Look through the data below and extract, unchanged, the lines from the one that contains "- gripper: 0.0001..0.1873" to the one that contains "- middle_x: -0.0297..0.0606", both included.

Given entries Start Marker

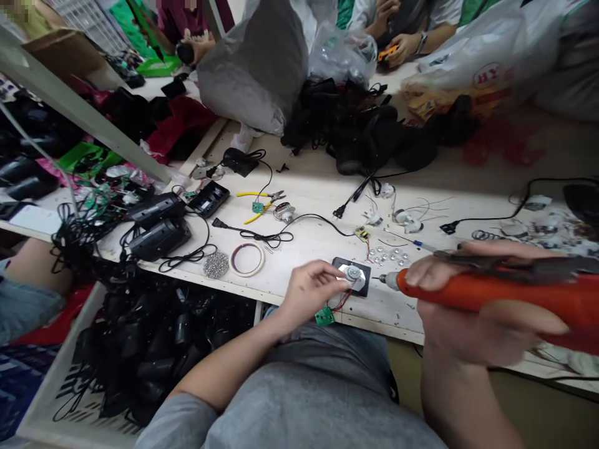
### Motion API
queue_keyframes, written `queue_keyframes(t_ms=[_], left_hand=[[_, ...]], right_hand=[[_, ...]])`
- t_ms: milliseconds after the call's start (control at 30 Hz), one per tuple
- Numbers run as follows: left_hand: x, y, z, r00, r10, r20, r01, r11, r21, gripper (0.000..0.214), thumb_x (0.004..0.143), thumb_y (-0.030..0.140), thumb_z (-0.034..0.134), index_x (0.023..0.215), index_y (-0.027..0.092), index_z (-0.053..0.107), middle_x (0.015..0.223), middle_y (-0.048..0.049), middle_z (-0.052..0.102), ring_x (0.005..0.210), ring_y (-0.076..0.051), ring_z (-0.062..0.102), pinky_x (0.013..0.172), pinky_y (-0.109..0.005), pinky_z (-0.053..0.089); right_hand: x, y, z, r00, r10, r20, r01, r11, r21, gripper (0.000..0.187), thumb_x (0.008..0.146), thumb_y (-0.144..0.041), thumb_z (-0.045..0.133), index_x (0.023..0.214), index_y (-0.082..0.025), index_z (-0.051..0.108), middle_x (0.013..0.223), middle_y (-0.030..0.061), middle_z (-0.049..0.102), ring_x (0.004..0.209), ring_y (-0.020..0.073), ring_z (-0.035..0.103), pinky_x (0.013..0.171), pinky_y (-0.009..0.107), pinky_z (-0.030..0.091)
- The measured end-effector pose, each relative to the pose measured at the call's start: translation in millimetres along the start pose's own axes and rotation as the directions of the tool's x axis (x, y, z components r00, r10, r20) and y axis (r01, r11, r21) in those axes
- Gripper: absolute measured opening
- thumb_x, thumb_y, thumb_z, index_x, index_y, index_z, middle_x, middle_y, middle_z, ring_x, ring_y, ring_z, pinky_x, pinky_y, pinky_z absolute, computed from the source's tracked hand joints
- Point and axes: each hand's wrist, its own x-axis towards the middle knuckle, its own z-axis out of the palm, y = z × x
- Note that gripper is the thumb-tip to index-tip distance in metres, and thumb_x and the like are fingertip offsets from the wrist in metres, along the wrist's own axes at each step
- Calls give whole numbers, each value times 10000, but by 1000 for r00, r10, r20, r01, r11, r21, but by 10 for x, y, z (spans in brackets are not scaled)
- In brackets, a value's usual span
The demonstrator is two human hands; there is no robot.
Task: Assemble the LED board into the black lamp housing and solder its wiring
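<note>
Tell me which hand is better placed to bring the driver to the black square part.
Probably the right hand: it grips the orange driver, whose bit points toward the black square part. The left hand is at that part, with no driver in it.

Premises: a workshop for small electrical goods. Across the centre of the frame, a long pale workbench [302, 251] bears yellow-handled pliers [253, 194], a round pile of screws [216, 265], a tape roll [247, 274] and a bare green circuit board [257, 207]. At right, an orange-red power driver [472, 290]. Lower left, a slotted crate [47, 405] filled with black casings [182, 330]. At the top, bulk plastic bags [257, 68] and co-workers' hands [397, 50] indicate shared working positions.
</note>
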Motion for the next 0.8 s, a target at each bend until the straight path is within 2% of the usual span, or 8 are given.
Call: queue_keyframes(t_ms=[33,100,200,267,400,533,800], left_hand=[[80,-23,-54,992,111,-59,-102,986,135,305,660,393,889,804,166,743,661,8,625,572,-97,536,597,-244,454],[222,-63,-127,973,228,-30,-202,910,362,222,700,269,855,891,191,775,669,20,615,577,-98,526,615,-244,446],[346,-109,-125,970,204,135,-245,813,528,301,735,195,822,1032,217,776,685,26,620,605,-114,545,643,-246,449],[380,-134,-79,961,190,201,-273,771,576,328,760,201,811,1084,219,767,714,18,635,634,-126,560,658,-249,447],[414,-173,-11,951,162,262,-296,719,629,352,791,233,797,1139,210,752,753,5,650,667,-146,573,676,-265,441],[445,-173,-27,945,125,303,-304,674,673,334,832,227,756,1165,207,744,822,-16,666,714,-165,597,706,-276,448],[488,-106,-71,893,138,429,-420,600,681,311,888,185,672,1194,219,719,936,-51,693,900,-207,645,809,-289,480]], right_hand=[[30,39,42,1000,-23,1,23,999,23,486,730,-635,819,954,-224,688,541,-45,608,426,166,566,447,331,520],[62,93,107,999,-53,9,53,998,41,398,757,-566,830,936,-238,692,524,-59,587,384,154,523,406,322,489],[64,124,155,997,-77,30,77,997,16,321,788,-515,819,942,-263,693,531,-70,582,368,152,509,392,327,485],[61,129,160,996,-85,37,85,996,13,309,794,-502,816,940,-260,692,529,-71,582,361,152,502,385,326,477],[62,169,125,996,-77,36,77,997,0,323,791,-486,822,935,-230,687,513,-70,564,364,141,498,385,304,469],[39,259,72,998,-61,11,61,998,9,308,792,-433,826,934,-200,683,527,-62,584,382,125,517,397,276,481],[-26,385,7,1000,-4,12,3,1000,7,280,805,-395,811,950,-201,671,541,-64,599,410,127,552,410,257,471]])
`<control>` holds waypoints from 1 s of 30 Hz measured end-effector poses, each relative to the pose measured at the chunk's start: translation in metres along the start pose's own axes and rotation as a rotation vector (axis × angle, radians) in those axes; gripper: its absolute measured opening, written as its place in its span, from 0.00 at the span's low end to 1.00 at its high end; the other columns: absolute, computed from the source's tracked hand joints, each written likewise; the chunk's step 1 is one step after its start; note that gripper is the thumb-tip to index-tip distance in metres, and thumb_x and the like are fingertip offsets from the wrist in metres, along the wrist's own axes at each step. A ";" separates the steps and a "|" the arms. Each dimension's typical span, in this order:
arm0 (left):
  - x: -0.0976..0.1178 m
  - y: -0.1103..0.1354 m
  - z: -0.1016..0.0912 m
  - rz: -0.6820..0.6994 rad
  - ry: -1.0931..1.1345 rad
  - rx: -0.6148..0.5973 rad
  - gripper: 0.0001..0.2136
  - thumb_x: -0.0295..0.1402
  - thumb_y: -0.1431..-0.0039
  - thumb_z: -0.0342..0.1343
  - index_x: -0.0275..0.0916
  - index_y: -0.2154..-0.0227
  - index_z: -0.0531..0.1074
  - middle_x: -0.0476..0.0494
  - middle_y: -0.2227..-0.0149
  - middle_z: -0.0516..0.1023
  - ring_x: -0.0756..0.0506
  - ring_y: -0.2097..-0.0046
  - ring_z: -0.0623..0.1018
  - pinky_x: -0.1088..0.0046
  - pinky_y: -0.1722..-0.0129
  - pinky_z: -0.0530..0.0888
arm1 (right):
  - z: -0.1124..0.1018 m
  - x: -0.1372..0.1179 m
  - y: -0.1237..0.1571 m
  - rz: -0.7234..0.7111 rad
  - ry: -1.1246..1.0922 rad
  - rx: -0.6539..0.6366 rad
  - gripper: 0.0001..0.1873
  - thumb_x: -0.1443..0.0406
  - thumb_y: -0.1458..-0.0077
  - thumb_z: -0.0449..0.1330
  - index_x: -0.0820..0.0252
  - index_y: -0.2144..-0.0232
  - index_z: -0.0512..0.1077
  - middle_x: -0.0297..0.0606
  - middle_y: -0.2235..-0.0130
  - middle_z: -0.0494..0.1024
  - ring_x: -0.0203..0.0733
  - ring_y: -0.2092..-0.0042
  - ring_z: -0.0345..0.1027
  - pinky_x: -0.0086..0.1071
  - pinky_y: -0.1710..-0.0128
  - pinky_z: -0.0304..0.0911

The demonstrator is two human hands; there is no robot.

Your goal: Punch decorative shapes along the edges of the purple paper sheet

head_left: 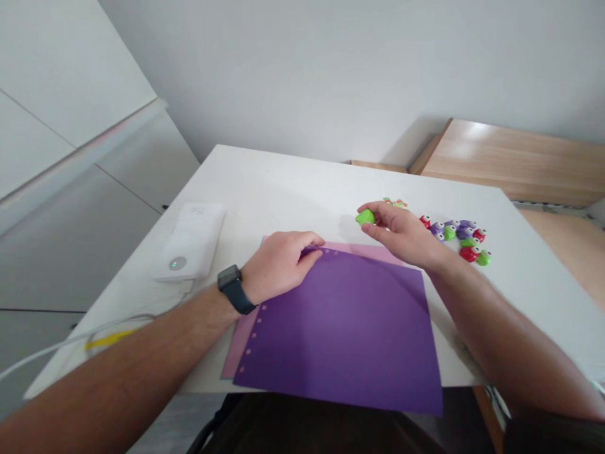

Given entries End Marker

=== Problem solution ===
  - gripper: 0.0001..0.1873
  - thumb_x: -0.1443..0.0406
  - thumb_y: -0.1458..-0.0077
  - thumb_z: -0.0449..0.1330
  - index_x: -0.0820..0.0252
  - index_y: -0.2144..-0.0232
  - index_z: -0.0512..0.1077
  - middle_x: -0.0297..0.0606

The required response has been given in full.